Через два дня после этого посещения, Андрес, Маргарита и Луисито расположились на новом месте жительства.
Андрес предполагал уехать. Он вычитал в медицинской газете публикации о вакантных должностях сельских врачей, навел справки о том, что это за города и деревни, и написал секретарям местных управлений, прося более подробных сведений.
Маргарита и Луисито сошлись с дядьями и теткой; но Андрес держался в стороне от них и не питал ни малейшей симпатии к этим одиноким людям, застраховавшимся своими деньгами от всех превратностей судьбы; он с удовольствием испортил бы им жизнь.

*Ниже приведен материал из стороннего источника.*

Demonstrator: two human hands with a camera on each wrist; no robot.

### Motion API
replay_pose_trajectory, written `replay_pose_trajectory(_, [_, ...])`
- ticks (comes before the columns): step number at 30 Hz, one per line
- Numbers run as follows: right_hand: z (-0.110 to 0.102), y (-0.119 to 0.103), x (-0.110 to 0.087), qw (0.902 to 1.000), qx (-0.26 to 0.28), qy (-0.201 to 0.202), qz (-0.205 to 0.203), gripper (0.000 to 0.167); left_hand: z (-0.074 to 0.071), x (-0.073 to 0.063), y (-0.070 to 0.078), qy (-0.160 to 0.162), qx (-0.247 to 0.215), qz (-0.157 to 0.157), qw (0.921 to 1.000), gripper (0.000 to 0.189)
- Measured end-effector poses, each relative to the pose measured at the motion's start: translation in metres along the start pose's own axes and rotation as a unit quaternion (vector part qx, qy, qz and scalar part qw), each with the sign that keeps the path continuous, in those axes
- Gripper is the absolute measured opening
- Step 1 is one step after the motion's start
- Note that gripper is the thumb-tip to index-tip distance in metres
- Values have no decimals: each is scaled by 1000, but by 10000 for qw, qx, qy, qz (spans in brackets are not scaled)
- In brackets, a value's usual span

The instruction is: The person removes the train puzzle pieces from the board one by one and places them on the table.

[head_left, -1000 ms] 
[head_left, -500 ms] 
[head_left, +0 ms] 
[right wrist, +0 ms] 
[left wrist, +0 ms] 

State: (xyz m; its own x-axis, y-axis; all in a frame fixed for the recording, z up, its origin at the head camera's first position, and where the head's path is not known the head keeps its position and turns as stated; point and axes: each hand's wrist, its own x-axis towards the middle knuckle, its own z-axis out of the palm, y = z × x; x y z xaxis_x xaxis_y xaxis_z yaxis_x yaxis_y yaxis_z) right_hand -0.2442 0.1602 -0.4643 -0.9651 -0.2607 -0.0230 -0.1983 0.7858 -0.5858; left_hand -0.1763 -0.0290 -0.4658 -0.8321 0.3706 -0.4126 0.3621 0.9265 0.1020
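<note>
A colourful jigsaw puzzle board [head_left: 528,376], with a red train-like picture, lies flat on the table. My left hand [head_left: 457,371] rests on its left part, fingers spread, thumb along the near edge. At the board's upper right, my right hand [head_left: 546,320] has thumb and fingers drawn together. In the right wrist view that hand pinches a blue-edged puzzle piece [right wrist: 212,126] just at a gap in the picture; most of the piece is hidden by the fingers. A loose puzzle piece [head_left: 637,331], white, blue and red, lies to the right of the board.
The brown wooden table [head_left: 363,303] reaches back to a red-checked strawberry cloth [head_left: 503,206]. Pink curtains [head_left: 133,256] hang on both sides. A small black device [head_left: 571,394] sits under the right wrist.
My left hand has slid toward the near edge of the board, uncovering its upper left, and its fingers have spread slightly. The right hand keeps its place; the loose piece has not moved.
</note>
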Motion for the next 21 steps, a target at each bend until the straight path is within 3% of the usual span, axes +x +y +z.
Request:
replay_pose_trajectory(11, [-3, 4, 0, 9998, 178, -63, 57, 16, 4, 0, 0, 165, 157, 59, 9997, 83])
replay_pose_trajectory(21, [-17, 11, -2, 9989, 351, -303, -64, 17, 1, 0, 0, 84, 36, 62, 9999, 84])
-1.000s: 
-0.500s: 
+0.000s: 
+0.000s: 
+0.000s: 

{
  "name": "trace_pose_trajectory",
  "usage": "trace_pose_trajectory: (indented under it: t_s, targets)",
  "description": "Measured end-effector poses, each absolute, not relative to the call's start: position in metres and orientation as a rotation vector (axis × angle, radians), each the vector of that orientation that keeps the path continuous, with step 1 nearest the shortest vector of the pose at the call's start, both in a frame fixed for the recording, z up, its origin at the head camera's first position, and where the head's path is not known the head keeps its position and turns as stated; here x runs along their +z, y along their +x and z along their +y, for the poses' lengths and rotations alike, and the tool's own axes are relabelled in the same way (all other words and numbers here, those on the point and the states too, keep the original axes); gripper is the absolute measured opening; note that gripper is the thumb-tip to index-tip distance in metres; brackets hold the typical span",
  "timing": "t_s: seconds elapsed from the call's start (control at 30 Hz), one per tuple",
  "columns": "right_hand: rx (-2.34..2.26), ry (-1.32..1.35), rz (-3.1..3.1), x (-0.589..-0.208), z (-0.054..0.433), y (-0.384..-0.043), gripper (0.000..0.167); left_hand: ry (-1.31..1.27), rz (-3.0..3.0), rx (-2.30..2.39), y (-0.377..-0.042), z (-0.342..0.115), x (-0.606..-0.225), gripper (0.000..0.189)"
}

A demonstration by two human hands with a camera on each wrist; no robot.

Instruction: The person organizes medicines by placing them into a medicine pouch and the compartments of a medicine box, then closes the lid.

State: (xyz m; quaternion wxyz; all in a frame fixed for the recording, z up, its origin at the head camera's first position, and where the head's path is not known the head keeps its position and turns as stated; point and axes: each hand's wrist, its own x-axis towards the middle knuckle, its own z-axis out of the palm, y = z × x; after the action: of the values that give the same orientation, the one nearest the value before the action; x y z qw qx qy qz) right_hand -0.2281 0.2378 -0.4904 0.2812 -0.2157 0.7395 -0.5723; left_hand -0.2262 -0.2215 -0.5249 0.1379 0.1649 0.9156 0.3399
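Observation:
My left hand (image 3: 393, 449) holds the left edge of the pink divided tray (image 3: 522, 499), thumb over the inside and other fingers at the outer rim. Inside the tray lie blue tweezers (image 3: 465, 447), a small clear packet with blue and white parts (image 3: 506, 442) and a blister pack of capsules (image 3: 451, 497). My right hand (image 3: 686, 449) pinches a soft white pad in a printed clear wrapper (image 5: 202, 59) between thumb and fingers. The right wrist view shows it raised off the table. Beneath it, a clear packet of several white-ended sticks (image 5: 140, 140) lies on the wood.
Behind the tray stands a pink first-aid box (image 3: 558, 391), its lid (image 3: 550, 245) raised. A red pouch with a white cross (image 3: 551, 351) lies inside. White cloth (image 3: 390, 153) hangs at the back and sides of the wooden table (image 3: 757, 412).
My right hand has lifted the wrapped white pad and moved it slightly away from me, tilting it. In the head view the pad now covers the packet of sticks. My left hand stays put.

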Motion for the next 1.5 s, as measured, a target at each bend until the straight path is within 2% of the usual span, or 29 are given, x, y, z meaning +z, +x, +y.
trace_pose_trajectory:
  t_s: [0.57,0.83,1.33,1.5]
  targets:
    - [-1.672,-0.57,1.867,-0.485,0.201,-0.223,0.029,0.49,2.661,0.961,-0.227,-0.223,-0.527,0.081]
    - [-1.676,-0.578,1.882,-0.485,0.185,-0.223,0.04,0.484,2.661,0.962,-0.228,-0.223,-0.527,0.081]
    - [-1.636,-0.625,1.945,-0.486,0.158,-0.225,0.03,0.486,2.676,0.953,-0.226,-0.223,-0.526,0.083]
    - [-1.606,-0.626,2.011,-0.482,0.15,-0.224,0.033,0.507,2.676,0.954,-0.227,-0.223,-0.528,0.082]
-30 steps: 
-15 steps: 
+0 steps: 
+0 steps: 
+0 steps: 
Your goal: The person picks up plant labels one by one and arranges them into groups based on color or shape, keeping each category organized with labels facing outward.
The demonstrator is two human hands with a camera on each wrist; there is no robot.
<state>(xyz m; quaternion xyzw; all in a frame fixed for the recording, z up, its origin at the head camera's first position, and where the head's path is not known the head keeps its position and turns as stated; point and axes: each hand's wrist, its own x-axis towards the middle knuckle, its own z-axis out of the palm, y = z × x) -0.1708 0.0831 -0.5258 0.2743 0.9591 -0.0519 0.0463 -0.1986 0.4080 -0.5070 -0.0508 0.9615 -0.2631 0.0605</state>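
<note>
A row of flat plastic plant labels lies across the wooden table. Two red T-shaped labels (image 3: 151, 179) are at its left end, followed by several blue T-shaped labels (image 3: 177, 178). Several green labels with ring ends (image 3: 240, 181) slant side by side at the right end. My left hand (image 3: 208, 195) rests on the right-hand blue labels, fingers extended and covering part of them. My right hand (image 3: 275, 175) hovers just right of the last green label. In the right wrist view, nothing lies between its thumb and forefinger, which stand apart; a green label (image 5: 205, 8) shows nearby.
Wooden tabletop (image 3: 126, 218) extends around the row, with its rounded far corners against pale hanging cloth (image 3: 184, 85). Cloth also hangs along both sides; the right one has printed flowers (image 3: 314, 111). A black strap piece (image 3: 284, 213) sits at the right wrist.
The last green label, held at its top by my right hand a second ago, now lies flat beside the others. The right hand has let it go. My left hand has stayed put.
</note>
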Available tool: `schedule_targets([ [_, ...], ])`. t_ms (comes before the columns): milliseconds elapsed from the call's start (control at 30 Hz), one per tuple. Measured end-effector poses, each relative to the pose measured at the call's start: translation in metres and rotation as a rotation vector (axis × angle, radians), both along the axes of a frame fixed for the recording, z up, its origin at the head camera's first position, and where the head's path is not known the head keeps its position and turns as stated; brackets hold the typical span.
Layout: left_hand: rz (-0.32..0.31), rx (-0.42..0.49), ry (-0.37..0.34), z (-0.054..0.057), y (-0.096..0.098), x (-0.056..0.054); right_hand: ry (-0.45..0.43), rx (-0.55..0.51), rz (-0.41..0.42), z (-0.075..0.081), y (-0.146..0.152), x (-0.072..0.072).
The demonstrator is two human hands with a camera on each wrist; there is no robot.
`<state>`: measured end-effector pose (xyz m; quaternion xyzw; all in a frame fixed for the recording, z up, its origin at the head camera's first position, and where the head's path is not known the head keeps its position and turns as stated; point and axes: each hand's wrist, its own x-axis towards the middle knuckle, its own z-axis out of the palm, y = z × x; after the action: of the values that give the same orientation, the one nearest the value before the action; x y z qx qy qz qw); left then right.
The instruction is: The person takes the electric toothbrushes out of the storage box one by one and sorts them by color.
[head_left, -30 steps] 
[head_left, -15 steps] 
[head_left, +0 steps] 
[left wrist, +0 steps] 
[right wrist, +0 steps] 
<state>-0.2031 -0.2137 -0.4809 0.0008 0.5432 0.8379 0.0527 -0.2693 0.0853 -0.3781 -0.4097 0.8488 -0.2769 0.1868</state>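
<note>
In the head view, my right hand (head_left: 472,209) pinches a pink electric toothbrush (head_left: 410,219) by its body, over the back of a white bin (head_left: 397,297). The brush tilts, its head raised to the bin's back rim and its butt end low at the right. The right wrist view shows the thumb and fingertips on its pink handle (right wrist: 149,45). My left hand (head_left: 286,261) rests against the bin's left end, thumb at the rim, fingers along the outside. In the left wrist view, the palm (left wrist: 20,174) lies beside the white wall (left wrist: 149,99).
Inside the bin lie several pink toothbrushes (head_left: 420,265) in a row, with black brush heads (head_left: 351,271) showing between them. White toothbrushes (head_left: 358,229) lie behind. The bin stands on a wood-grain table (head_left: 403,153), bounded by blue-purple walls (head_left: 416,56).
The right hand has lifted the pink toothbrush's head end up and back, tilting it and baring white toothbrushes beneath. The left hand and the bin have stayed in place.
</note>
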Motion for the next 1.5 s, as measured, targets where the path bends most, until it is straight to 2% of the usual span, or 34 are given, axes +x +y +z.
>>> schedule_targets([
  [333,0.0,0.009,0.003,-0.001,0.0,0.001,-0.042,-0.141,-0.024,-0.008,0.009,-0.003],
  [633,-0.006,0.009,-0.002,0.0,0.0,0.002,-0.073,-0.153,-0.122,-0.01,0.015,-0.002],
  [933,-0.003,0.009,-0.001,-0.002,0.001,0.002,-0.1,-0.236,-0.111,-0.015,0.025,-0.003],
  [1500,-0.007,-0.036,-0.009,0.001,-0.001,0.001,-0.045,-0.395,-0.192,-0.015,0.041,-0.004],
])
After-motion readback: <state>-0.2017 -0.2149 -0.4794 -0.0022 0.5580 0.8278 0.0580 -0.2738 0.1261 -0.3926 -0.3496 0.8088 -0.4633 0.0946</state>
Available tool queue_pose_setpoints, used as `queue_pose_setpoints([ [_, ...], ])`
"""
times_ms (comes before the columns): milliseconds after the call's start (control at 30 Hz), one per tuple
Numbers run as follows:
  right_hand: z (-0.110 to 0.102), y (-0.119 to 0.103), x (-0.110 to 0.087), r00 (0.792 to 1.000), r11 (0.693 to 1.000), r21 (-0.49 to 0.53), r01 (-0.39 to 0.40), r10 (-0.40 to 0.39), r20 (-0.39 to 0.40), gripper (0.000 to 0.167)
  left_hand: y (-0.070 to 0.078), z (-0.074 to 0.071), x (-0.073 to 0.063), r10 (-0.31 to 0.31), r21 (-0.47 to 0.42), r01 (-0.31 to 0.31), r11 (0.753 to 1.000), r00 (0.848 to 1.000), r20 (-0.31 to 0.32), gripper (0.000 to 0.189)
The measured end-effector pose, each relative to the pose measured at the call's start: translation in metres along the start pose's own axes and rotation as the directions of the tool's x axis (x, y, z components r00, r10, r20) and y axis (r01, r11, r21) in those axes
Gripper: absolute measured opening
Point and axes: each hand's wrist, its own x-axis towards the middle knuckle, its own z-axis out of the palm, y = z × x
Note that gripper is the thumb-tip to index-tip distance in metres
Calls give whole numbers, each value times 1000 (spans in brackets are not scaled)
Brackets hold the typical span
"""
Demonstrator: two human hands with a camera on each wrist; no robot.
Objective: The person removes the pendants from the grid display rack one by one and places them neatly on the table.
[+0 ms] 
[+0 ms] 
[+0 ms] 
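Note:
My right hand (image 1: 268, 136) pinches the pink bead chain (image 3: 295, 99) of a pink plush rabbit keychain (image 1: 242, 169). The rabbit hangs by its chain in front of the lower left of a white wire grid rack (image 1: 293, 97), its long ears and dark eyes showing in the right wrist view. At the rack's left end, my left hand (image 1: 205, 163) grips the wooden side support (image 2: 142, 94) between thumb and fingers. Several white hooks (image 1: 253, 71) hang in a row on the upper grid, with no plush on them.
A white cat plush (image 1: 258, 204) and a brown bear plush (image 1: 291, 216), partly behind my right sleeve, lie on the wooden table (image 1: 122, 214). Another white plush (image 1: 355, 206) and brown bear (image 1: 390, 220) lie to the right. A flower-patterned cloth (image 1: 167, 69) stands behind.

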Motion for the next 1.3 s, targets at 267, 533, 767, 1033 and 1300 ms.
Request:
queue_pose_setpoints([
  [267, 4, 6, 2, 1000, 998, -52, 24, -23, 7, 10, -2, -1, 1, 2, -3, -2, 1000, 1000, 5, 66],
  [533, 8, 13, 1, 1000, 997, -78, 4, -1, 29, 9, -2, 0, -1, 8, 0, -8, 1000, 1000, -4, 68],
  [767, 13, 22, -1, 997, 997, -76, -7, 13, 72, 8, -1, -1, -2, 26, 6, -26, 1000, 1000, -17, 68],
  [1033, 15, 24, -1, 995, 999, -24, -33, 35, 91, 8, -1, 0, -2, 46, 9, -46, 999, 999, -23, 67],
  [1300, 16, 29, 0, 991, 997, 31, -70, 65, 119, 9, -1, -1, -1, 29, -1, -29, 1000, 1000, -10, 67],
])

Чувство это было не из благородных, но он не мог бороться с ним.
Луисито, убедившись, что дяди и тетка балуют его, скоро перестал исполнять предписания Андреса, отказывался брать солнечные ванны, играть на улице и становился все требовательнее и капризнее.
Диктатура науки, которую желал ввести Андрес, не признавалась никем в доме. Много раз он говорил старой служанке, убиравшей комнату, чтобы она оставляла окна открытыми, для того, чтобы дать доступ воздуху и солнцу, но старуха не слушалась:
— Зачем вы постоянно затворяете окна? — спросил он однажды. — Я хочу, чтобы они оставались открытыми. Вы слышите?
Старуха плохо говорила по-кастильски и с трудом объяснила ему, что затворяет окна от солнца.
— А мне именно его и надо, — сказал Андрес. — Вы слышали что-нибудь о микробах?
— Нет, сеньор, не слыхала.
— А слыхали вы о том, что бывают вирусы… живые существа, которые носятся в воздухе и являются причиной болезней?
— Живые существа в воздухе? — Должно быть, мухи?
— Да, вроде мух, но это не мухи.
— Нет, таких не видала.
— Да, их не видно, но они все-таки есть. Эти существа живут в воздухе, в пыли, на мебели, и эти-то существа, которые очень вредны, умирают от света и солнца… Вы поняли?